Maybe the nationalists feel they do not need another fight to distract them, especially with the big battle for independence looming ahead.

While this newspaper continues to question the wisdom of legislation such as minimum pricing which punishes sensible drinkers alongside problem ones, this feels like a missed opportunity.

The “social responsibility levy”, especially in the form that Edinburgh intended to use it, would have forced those bars linked to the worst excesses of binge drinking to share the cost of cleaning up the mess their customers create. That is something the city’s police would surely have welcomed as they contemplate cost-cutting measures.

We deserve better

The PFI deal which saw the Edinburgh Royal Infirmary built and run by Consort has never been short of critics.

Ever since the hospital opened in 2003 there has been a string of stories, from the ridiculous tales of running out of toilet paper to the stunning revelation that a building which cost £190 million will end up costing the taxpayer £1.26 billion by the end of the contract in 2028.
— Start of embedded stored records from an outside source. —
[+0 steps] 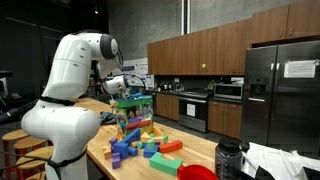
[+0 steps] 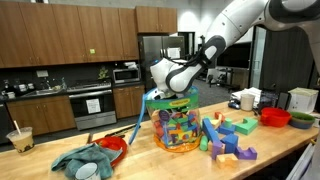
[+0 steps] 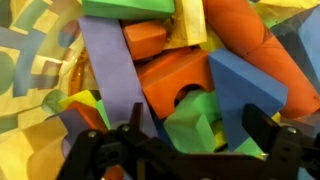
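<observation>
The clear container [image 2: 176, 126] stands at the middle of an exterior view on the wooden counter [image 2: 150, 165], back from the counter's near edge. Bare wood lies in front of it. To its right sit loose blocks [image 2: 228, 140], just beside it. To its lower left are a red bowl [image 2: 113, 147] and a teal cloth [image 2: 84, 161], a little apart from it. In an exterior view the same container [image 1: 131, 112] is at centre left, with scattered pieces spread towards the lower right.

The gripper [image 2: 170, 96] hangs at the container's open top. In both exterior views its tips are too small to read against the coloured contents. The wrist view is filled with blocks and shows no rim or wall clearly. The gripper [image 3: 192, 128] enters from the lower edge, its two dark fingers [image 3: 131, 128] apart with nothing clamped. A green block [image 3: 196, 118] lies between them, though contact cannot be told.

The container is see-through with a teal rim and is packed with foam shapes. These include an orange arch [image 3: 185, 82], a blue block [image 3: 246, 85] and a long purple bar [image 3: 108, 70].
</observation>
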Robot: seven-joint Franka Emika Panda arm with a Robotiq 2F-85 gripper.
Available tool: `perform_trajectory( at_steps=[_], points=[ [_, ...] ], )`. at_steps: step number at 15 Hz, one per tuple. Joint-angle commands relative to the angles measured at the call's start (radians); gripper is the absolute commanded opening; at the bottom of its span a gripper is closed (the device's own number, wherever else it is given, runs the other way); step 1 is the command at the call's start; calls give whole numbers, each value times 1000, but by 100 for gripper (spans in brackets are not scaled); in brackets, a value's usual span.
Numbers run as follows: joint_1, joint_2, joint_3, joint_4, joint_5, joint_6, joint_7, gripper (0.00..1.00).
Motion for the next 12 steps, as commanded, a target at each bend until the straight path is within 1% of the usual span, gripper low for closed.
perform_trajectory(
  at_steps=[1, 4, 7, 10, 12],
  points=[
    [-3, -26, 29, -61, 70, 24, 28, 100],
    [-1, -21, 49, -71, 123, 33, 32, 100],
    [3, -14, 59, -75, 144, 38, 39, 100],
    [11, -13, 51, -78, 101, 47, 53, 100],
    [15, -13, 38, -62, 41, 44, 45, 100]
  ],
)
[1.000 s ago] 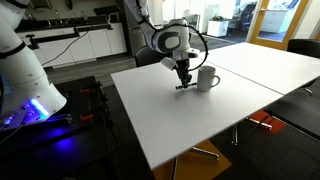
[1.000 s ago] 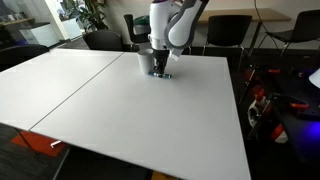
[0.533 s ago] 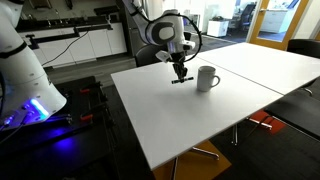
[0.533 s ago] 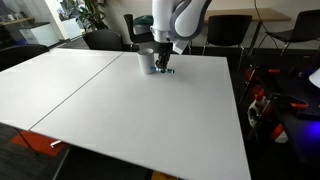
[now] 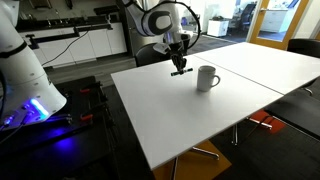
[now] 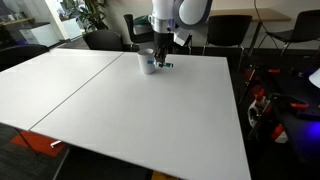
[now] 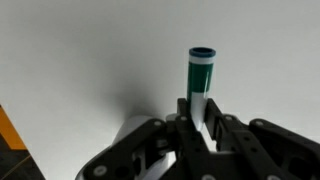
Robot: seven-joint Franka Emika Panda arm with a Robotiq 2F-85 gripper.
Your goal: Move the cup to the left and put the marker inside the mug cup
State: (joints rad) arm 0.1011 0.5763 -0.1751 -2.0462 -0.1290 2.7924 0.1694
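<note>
1. Nearest to me is the white table (image 5: 190, 125), broad and flat in both exterior views.
2. Over its far half hangs the gripper (image 5: 181, 66), pointing down, its jaws drawn narrow and clamped on the marker (image 5: 181, 72).
3. In the wrist view the two dark fingers (image 7: 187, 112) pinch the marker (image 7: 201, 72) at its pale part. The teal body and dark end stick out past them, with only white tabletop behind.
4. The marker is held clear of the table. It is just beside the cup (image 5: 207, 78), not over its mouth — both exterior views show a gap between them.
5. The cup (image 6: 148, 62) stands upright on the table, its handle turned away from the gripper in an exterior view.
6. Farther back, dark chairs (image 6: 228, 28) line the table's far edge.
</note>
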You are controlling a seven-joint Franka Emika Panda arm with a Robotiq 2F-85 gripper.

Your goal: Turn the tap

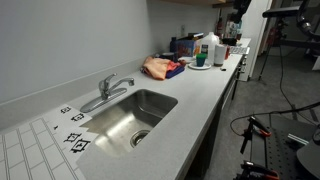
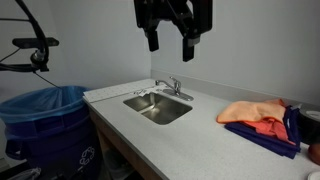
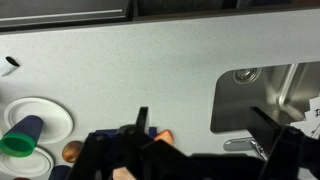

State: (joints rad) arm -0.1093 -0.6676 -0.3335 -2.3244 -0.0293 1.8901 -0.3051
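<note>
1. Bin, blue and lined, stands at the far left beside the surface. It is well apart from my work, so I see little danger there unless the arm swings wide.
2. The steel sink comes next, sunk into the surface. If I come down too far forward, I judge the tool would drop into the basin instead of meeting the handle.
3. The tap sits at the back rim of the sink, close to the wall, and it also shows in an exterior view. It is small and shiny, so a finger could slide off the lever. I could also catch the spout instead, or scrape the wall behind it. The wrist view shows part of the sink but no clear tap, so I cannot line up from there.
4. The tool hangs high above the tap, jaws spread wide and holding nothing. Depth is hard to read from that height, and descending too fast could ram the lever downward rather than turn it.
5. The orange cloth lies on a blue cloth further right, near the sink but apart from it. A strong turn may splash water onto them.
</note>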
The debate about private finance for public projects will no doubt continue for almost as long, but in the meantime we need to know the deal is working as well as it can for the taxpayer, patients and staff.

Our recent revelations about staff being allowed to work without criminal records checks, fire alarms being out of action for days and now a power failure which left a baby to be delivered by the light of a mobile phone will cause widespread concern.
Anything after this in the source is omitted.